Wait, isn’t that my job?
Yes, it is, but after next month, I’ll be moving on from Change.org* to a new job as Online Campaign Manager at Free Press.
The move is very bittersweet. I came on board Change.org almost exactly a year ago, charged with helping build a network of more than a dozen blogs, written by experts and activists, that would get people engaged and catalyze change.
Here’s how I loquaciously described the project last year:
There’s a magic combination between people who are passionate about a lot of things on the web, which can act as an engine of social change, and other people (the experts) who live and breathe a particular issue. How do you reach out and build a community around that?
Since then we’ve hired 20 bloggers to help build those communities, and in large part, it worked. The blogs have become must-reads, injecting themselves into ongoing online conversations. Also, we launched the hugely successful Ideas for Change in America contest, which attracted thousands of new readers to the site. I couldn’t be happier with the way it all turned out, and Ben Rattray’s got some more tricks up his sleeve that will soon make Change.org even more robust and essential.
Now it’s on to Free Press, an organization I’ve long admired and can’t wait to work for. Starting in less than a month, I’ll be working on all of their online campaigns, which strike at the heart of the media reform, net neutrality, and broadband access movements. These are the issues that got me interested in online advocacy in the first place, so getting a chance to work on them every day is a bit like coming home.

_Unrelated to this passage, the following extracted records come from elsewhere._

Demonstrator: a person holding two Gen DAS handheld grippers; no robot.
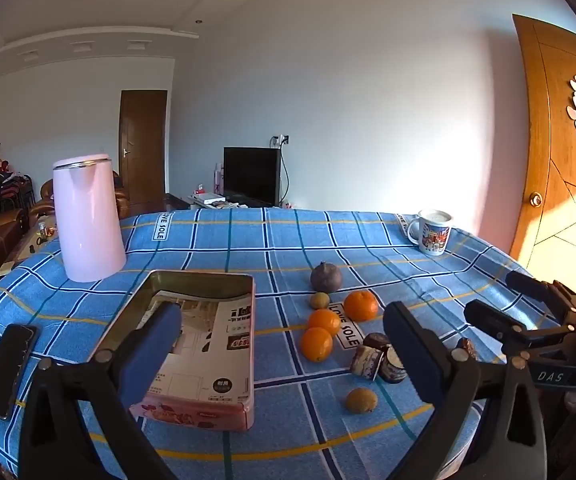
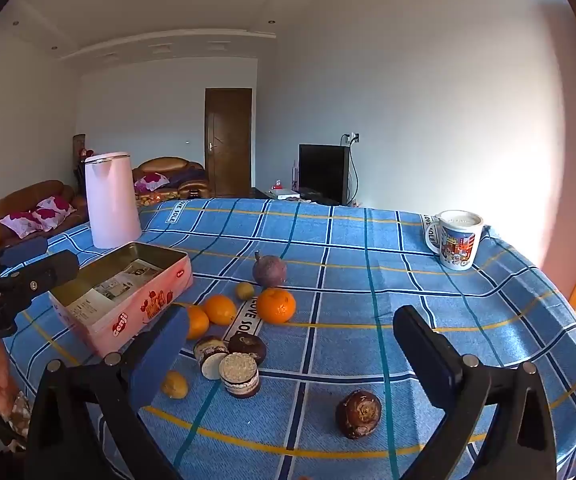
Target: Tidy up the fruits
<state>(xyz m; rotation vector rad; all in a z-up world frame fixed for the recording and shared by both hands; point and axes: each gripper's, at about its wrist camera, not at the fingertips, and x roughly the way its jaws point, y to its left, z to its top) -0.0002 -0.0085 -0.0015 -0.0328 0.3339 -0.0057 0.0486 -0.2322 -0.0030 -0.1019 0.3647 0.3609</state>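
Note:
Three oranges point(image 1: 317, 343) point(image 2: 275, 305) lie in the middle of the blue checked cloth, with a dark purple fruit point(image 1: 326, 277) point(image 2: 269, 270) behind them and two small yellow-brown fruits point(image 1: 361, 400) point(image 2: 175, 384). Several small dark cakes point(image 1: 368, 360) point(image 2: 240, 374) lie in front of the oranges. An open pink tin point(image 1: 204, 344) point(image 2: 128, 300) stands left of the fruit. My left gripper point(image 1: 284, 360) is open and empty, above the tin's near right corner. My right gripper point(image 2: 292, 356) is open and empty, above the cakes.
A pink kettle point(image 1: 88, 220) point(image 2: 112, 200) stands at the back left. A printed mug point(image 1: 432, 232) point(image 2: 458, 240) stands at the back right. A black phone point(image 1: 6, 372) lies at the left edge. A wooden door point(image 1: 560, 152) is on the right.

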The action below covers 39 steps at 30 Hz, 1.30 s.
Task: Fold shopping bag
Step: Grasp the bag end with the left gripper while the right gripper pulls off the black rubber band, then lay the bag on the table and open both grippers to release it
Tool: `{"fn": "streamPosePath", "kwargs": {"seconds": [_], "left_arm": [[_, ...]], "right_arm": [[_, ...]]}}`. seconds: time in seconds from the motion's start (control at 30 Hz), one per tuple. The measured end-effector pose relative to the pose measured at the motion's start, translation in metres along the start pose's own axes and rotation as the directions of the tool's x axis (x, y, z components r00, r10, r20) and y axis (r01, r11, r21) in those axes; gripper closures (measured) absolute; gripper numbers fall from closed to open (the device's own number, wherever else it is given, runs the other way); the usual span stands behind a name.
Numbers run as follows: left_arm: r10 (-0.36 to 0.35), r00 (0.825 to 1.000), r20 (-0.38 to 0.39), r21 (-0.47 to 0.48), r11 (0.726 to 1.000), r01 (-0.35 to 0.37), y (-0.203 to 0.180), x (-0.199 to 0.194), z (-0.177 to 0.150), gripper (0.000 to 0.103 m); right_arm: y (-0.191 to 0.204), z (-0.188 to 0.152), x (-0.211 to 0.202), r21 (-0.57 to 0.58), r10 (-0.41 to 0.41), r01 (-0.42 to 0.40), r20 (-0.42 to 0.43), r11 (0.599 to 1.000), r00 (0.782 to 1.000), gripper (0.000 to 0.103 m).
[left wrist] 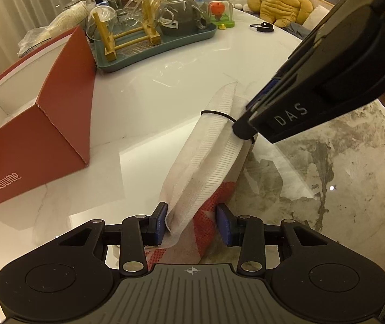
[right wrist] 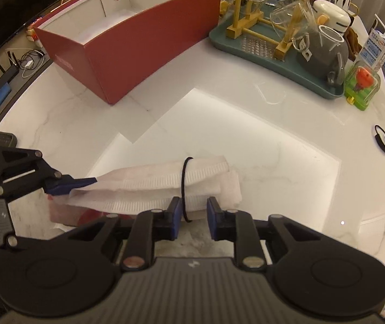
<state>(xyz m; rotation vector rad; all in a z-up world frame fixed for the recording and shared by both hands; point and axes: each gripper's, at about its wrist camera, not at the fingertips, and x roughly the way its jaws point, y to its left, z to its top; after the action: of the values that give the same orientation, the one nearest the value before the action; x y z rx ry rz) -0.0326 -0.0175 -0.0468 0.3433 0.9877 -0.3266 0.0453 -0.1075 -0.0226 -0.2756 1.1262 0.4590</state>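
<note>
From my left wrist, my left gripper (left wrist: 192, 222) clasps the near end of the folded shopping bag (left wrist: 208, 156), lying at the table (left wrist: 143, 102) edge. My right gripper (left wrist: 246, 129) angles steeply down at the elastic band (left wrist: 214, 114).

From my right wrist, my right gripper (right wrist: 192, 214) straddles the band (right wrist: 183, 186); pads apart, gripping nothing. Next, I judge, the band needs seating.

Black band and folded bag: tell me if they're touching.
Touching. The right wrist view shows the black band looped tight around the folded bag, pressed against the fabric.
</note>
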Motion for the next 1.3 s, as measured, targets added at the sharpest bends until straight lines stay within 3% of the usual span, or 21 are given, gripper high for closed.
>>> {"fn": "streamPosePath", "kwargs": {"seconds": [0.1, 0.2, 0.3, 0.4, 0.5, 0.6, 0.73, 0.8, 0.87, 0.93, 0.97, 1.13, 1.3], "left_arm": [[-0.005, 1.0, -0.004, -0.017, 1.0, 0.005, 0.001, -0.001, 0.001, 0.063], [-0.008, 1.0, -0.007, -0.013, 1.0, 0.008, 0.0, -0.002, 0.001, 0.063], [-0.011, 1.0, -0.014, -0.018, 1.0, 0.011, 0.0, -0.003, 0.002, 0.063], [-0.017, 1.0, -0.019, -0.026, 1.0, 0.016, 0.005, 0.003, 0.001, 0.063], [-0.017, 1.0, -0.02, -0.017, 1.0, 0.017, 0.004, 0.004, 0.0, 0.063], [-0.021, 1.0, -0.022, -0.014, 1.0, 0.021, 0.005, 0.005, -0.001, 0.063], [-0.022, 0.999, -0.031, -0.022, 1.0, 0.021, 0.005, 0.005, 0.001, 0.063], [-0.019, 0.999, -0.033, -0.027, 0.999, 0.018, 0.004, 0.006, 0.002, 0.063], [-0.016, 0.999, -0.036, -0.034, 0.999, 0.015, 0.003, 0.006, 0.004, 0.063], [-0.016, 0.999, -0.037, -0.042, 0.999, 0.014, 0.001, 0.007, 0.007, 0.063], [-0.02, 0.999, -0.036, -0.046, 0.999, 0.019, -0.001, 0.009, 0.01, 0.063], [-0.083, 0.996, -0.031, -0.071, 0.994, 0.08, -0.013, 0.019, 0.034, 0.063], [-0.2, 0.98, 0.008, -0.203, 0.959, 0.198, -0.007, 0.015, 0.06, 0.063]], "right_arm": [[0.005, 0.003, -0.006, -0.009, 0.052, -0.052, 0.034, 0.999, 0.998, 0.085], [0.01, 0.005, 0.01, -0.036, -0.045, 0.045, 0.001, 0.998, 0.999, 0.102], [0.006, 0.004, 0.012, -0.028, -0.098, 0.099, 0.019, 0.995, 0.995, 0.103], [-0.017, 0.003, 0.003, 0.056, -0.188, 0.185, 0.05, 0.981, 0.981, 0.103], [-0.06, -0.001, 0.001, 0.184, -0.273, 0.263, 0.027, 0.947, 0.962, 0.103], [-0.107, -0.01, -0.004, 0.345, -0.161, 0.146, 0.017, 0.927, 0.987, 0.103], [-0.139, -0.023, -0.014, 0.475, -0.08, 0.029, 0.089, 0.879, 0.993, 0.102], [-0.149, -0.026, -0.017, 0.514, -0.095, 0.013, 0.132, 0.858, 0.987, 0.093], [-0.152, -0.024, -0.022, 0.528, -0.193, 0.096, 0.132, 0.844, 0.972, 0.052], [-0.146, -0.025, -0.035, 0.497, -0.288, 0.181, 0.146, 0.848, 0.946, 0.046], [-0.146, -0.026, -0.041, 0.502, -0.289, 0.174, 0.161, 0.847, 0.944, 0.041], [-0.127, -0.051, -0.06, 0.56, -0.177, 0.042, 0.189, 0.828, 0.966, 0.039], [-0.113, -0.095, -0.061, 0.609, -0.186, 0.058, 0.148, 0.791, 0.971, 0.039]]}}
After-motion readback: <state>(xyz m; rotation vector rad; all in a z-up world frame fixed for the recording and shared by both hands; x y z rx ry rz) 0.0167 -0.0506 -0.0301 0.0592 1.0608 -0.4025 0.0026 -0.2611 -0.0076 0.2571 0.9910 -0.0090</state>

Speaking of home, that’s about to change too. Free Press has two offices, one in Washington and one in Florence, MA, which happens to be Nicole’s home town (their offices are about a mile from where she grew up), and we’ll be moving up there in June. I’m looking forward to it. Florence is actually part of Northampton, a wonderful, progressive, smarty-pants town with plenty of New York ex-pats. We’ll be able to get a house. And a dog.
I’d be lying if I said the prospect of moving out of Brooklyn didn’t freak me out — it does. But in the immortal words of a friend of mine, New York isn’t going anywhere.
*I’ll be moving to an advisory role at Change.org as Senior Editor.